(WHAT YOU WILL DO):
Filter the listing below, please, and copy only the lines with the word "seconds".

(DATASET SECTION):

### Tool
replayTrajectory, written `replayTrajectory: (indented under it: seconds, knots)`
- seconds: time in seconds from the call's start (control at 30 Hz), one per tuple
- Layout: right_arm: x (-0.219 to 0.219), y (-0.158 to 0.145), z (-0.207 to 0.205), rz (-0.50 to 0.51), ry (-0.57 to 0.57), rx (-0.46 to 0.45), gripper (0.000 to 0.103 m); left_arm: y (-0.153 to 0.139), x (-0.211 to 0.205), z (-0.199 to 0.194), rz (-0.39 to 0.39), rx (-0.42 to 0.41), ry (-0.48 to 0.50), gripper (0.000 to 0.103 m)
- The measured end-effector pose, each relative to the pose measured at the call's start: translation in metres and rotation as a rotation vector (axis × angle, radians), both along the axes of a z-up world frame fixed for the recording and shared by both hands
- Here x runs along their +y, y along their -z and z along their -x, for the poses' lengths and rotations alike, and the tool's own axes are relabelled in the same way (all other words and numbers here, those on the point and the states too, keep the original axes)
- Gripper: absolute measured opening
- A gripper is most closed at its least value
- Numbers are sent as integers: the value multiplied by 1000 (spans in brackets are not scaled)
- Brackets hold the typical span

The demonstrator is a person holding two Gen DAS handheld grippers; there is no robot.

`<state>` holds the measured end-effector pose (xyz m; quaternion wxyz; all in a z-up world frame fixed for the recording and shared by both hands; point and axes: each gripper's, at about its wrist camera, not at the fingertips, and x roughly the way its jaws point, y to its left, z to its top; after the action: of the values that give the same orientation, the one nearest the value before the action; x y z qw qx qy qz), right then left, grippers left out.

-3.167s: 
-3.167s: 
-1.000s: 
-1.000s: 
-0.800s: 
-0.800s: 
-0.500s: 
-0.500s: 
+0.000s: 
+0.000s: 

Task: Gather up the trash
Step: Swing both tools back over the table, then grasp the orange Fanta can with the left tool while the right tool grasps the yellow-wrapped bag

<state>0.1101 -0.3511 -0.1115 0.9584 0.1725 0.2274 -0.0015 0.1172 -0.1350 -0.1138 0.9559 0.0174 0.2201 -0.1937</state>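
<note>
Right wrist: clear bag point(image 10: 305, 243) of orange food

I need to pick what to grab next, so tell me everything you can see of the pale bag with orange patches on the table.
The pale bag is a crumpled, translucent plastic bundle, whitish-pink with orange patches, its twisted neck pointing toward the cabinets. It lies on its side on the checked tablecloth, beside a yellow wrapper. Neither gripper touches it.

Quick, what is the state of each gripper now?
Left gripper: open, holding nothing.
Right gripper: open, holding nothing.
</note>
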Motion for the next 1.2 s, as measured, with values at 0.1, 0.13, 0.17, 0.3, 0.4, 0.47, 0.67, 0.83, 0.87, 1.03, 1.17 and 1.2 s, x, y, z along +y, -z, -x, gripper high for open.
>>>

(ANSWER BOX):
replayTrajectory, written `replayTrajectory: (indented under it: seconds, knots)`
- seconds: time in seconds from the call's start (control at 30 Hz), one per tuple

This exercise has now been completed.